Leitor obsessivo dos aspectos mais crus da existência, Neruda encarava a natureza e a História como oráculos que obrigam a um esforço constante de interpretação, e foi aceitando esse desafio que aprendeu desde cedo o alfabeto do relâmpago, arriscando tantas vezes o excesso, as fórmulas algo patéticas, mas sempre empenhado em esticar-se o mais possível nos efeitos metafóricos para conquistar qualquer centímetro a mais para o seu intelecto e no intuito de ir onde outros nunca foram a nível expressivo. Fosse nas suas paixões amorosas ou no confronto com a ordem cósmica, tudo se aproveita de tudo, e há um gozo orgiástico na sua escrita, ressoando de matérias e de destinos humanos, que procuram impor-se como a voz desse novo continente. Ele pode assim contar-nos sem o menor embaraço “como nas profundezas/ de mim cresce a flor perdida das tuas aldeias,/ enrugadas, imóveis no tempo”, ou dirigir-se à amada e recordar como “a luz de junho afogava flores na tua boca”. Era um poeta assumindo a plenitude desavergonhada dos seus poderes, iniciando-se na revelação do tempo emocional, que vai sedimentando esses lugares onde germina a intimidade de cada um, cabendo depois a uns poucos esse processo de ascensão em que conseguem cultivar esses signos e transportá-los para um reconhecimento do tempo histórico e social, deixando um rastro firme na cultura: “Assim, na luz da abside marinha/ a fábula de pedra condecora/ a imensidade com as suas medalhas mortas,/ e os pequenos reis que erguem/ toda esta solitária monarquia/ em nome da eternidade das espumas,/ regressam ao mar na noite invisível,/ regressam aos seus sarcófagos de sal.”

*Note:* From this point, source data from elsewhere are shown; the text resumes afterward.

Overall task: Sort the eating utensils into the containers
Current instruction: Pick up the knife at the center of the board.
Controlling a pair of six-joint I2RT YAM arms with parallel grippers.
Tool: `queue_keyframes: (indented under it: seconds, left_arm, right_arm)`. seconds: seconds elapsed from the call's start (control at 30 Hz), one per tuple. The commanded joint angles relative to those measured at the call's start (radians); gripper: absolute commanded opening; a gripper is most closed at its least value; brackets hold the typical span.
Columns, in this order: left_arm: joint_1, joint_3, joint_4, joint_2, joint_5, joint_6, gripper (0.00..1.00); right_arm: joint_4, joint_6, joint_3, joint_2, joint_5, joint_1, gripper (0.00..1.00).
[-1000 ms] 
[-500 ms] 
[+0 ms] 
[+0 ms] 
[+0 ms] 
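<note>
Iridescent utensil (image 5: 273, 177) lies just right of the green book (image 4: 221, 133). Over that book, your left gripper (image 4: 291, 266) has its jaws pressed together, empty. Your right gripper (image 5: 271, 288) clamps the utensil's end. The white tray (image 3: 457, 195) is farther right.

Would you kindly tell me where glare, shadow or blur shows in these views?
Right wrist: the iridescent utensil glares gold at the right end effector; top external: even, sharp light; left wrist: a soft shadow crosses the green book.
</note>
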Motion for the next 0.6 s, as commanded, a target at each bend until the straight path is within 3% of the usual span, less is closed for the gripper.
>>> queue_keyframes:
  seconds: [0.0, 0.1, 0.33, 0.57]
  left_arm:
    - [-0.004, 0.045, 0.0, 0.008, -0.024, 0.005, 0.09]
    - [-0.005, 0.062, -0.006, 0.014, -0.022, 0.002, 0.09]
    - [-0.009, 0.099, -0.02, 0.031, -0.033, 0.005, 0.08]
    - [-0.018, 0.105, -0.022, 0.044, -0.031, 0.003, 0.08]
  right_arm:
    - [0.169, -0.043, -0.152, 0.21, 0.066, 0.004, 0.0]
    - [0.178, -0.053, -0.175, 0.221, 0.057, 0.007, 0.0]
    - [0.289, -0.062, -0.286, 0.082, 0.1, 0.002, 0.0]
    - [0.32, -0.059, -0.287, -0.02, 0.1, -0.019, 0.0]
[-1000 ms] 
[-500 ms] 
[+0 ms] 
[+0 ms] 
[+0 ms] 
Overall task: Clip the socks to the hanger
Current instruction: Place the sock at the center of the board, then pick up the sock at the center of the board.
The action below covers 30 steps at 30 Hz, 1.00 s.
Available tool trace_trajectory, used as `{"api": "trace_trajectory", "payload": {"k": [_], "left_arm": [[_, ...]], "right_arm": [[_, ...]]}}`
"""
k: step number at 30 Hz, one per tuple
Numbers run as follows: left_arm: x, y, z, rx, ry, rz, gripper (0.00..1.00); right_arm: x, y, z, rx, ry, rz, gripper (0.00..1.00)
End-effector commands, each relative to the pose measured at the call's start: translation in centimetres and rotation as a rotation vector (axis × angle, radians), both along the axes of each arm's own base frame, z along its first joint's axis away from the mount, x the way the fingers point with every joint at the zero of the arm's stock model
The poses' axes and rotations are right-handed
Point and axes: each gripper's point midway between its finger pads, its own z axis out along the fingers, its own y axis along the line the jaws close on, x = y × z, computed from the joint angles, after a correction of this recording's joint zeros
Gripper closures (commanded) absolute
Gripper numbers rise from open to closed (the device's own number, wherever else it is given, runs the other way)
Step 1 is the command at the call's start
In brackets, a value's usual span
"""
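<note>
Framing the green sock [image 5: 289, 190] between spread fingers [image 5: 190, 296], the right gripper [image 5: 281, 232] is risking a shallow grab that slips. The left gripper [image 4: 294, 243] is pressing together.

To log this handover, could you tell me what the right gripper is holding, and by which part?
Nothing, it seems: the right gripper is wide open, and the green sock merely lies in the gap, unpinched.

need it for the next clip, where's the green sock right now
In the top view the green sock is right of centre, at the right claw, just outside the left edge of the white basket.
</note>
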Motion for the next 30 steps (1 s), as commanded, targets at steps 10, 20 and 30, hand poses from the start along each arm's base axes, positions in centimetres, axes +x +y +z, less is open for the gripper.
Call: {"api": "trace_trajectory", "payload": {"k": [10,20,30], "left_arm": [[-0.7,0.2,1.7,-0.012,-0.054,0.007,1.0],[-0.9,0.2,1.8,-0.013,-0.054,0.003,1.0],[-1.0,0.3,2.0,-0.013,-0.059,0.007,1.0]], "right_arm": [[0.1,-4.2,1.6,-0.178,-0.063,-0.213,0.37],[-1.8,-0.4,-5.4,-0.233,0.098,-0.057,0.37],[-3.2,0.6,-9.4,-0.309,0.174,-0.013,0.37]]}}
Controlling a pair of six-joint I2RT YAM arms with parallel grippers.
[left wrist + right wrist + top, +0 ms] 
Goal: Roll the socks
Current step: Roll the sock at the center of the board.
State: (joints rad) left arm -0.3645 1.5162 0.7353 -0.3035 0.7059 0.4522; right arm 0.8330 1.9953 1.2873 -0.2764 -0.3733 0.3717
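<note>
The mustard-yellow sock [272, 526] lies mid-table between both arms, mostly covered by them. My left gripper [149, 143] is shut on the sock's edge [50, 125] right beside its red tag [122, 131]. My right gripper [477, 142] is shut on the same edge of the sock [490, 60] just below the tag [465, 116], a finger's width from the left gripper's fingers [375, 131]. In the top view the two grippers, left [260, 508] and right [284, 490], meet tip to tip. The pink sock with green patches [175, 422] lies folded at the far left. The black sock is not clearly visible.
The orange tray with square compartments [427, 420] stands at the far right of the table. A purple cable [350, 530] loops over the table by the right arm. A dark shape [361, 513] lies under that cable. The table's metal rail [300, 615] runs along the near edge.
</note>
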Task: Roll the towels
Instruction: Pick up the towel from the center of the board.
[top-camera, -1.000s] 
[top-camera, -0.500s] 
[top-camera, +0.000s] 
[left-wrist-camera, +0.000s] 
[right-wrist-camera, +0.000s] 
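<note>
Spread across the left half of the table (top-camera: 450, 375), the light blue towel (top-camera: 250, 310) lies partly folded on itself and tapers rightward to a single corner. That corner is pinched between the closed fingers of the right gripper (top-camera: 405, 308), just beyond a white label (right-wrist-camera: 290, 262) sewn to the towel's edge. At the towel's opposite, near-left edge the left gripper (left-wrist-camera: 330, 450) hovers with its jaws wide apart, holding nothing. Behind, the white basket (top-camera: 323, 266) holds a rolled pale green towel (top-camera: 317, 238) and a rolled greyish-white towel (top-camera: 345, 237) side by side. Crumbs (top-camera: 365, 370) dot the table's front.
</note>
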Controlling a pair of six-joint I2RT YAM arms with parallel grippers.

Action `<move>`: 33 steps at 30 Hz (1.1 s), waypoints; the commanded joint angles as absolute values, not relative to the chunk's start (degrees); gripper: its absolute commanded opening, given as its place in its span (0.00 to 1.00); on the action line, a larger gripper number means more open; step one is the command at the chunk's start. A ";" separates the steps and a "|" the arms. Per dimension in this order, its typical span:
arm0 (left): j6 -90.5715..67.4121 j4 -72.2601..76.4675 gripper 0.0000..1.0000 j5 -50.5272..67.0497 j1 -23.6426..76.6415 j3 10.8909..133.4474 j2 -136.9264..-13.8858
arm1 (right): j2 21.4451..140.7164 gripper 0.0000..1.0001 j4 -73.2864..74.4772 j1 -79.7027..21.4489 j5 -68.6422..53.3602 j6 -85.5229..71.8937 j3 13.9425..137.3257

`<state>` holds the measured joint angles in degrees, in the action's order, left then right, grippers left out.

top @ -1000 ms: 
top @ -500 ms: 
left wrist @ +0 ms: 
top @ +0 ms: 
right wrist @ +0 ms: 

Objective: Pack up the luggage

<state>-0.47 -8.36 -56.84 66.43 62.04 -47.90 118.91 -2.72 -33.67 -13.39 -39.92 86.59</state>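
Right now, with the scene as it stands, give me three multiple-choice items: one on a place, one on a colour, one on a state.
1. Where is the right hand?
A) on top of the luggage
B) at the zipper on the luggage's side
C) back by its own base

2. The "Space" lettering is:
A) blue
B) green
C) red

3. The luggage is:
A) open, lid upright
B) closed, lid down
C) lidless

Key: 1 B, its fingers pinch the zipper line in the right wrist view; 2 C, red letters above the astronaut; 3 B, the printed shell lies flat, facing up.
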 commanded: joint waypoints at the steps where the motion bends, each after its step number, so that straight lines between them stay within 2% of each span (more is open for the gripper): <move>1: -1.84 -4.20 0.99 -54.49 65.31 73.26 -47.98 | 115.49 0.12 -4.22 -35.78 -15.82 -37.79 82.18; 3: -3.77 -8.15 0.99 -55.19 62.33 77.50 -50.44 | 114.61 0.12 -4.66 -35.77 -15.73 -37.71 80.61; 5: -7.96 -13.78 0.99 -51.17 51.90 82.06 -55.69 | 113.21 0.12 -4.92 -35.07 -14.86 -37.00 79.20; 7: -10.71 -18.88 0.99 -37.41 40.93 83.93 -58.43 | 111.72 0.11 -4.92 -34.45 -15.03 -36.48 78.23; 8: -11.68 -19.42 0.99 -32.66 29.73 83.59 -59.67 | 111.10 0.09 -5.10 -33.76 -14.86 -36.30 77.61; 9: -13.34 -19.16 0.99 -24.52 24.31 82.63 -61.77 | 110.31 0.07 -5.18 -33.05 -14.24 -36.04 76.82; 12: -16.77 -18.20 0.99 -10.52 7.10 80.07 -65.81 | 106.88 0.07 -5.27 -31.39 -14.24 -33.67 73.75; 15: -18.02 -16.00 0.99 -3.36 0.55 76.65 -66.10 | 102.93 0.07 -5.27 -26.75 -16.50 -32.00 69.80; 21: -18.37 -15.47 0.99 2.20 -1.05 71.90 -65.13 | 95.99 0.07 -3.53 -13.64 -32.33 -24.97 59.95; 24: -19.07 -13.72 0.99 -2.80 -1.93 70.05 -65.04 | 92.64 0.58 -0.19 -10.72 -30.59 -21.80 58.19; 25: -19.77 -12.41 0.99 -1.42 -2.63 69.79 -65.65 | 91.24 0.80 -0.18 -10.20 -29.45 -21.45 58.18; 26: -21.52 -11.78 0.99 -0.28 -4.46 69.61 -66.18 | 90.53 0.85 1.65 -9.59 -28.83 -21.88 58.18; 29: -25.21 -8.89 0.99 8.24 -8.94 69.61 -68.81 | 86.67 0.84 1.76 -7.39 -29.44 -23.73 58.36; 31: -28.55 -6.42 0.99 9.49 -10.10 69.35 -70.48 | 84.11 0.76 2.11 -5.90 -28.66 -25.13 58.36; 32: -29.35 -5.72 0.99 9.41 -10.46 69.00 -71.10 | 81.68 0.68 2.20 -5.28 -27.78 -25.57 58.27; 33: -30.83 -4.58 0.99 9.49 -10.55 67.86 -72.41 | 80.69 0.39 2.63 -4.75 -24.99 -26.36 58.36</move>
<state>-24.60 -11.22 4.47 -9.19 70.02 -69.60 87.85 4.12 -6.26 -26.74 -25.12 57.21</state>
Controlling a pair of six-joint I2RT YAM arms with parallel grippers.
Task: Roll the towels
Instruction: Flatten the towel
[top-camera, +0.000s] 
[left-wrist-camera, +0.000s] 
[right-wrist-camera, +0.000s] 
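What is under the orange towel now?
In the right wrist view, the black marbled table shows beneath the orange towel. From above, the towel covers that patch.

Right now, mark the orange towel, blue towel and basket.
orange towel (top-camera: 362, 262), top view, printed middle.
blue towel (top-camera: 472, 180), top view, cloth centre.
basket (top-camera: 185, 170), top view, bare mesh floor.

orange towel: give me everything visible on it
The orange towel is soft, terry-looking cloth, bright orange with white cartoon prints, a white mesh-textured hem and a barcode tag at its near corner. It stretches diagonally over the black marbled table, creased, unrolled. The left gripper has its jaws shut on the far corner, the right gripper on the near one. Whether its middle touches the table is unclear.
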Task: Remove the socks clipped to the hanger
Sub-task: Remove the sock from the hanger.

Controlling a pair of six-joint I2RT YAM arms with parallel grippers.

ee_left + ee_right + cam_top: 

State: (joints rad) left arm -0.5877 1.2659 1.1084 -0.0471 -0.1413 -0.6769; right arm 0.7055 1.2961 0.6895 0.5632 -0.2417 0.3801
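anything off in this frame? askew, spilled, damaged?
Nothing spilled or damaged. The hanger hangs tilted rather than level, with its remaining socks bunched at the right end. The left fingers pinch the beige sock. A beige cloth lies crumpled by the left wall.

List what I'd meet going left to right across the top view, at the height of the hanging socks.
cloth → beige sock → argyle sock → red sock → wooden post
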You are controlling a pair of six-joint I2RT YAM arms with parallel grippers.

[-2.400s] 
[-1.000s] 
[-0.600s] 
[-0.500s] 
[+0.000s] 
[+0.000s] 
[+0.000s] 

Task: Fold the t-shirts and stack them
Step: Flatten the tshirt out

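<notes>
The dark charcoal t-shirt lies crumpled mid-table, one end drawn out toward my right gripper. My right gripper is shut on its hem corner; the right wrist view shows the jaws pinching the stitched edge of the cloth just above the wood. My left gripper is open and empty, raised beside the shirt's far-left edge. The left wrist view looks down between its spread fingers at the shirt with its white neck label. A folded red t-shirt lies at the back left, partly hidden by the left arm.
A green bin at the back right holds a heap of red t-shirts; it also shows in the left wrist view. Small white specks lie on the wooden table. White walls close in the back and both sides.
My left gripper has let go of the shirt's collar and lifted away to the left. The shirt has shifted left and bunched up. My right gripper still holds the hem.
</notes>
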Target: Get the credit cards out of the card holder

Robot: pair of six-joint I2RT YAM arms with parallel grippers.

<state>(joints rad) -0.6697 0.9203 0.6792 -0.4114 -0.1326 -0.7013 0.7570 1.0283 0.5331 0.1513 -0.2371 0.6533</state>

Neruda soube cometer erros cheios de vitalidade, e isso começa na leitura que faz de Whitman, poeta que chegou a traduzir para a sua língua, nessa capacidade de tomar ali balanço e ir ao encontro do que não lá está, deturpá-lo para os seus fins, balançar-se na admiração que lhe deve de forma a construir um  antepassado que lhe faltava, um astro espinhoso na proposta de linhagem que cada poeta faz, fazendo tremer tudo o que tinha atrás de si, como se os elementos que o guiam fossem eles mesmos sendo sobressaltados pelos destinos e as descobertas que veio a fazer. Doris Sommer assinalou esse esforço de Neruda ao procurar "destruir o seu mestre, ressuscitando modelos anteriores que nunca tentaram o leitor com qualquer promessa de igualdade, e cuja descendência Whitman rejeitou no prefácio dos seus poemas". Leiam-se, sujeitos à luz do que acabámos de dizer, estes seus versos amorosos: “Recordo um só dia/ que talvez nem me tenha sido destinado,/ era um dia incessante,/ sem origens. Quinta-feira./ Eu era um homem ali levado pelo acaso/ ao encontro de uma mulher por um motivo vago,/ despimo-nos/ como para morrer ou nadar ou envelhecer/ e metemo-nos um dentro do outro,/ ela rodeando-me como um buraco,/ eu quebrando-a como quem/ faz dobrar um sino,/ pois era ela o som que me feria/ e a cúpula rígida decidida a vibrar.”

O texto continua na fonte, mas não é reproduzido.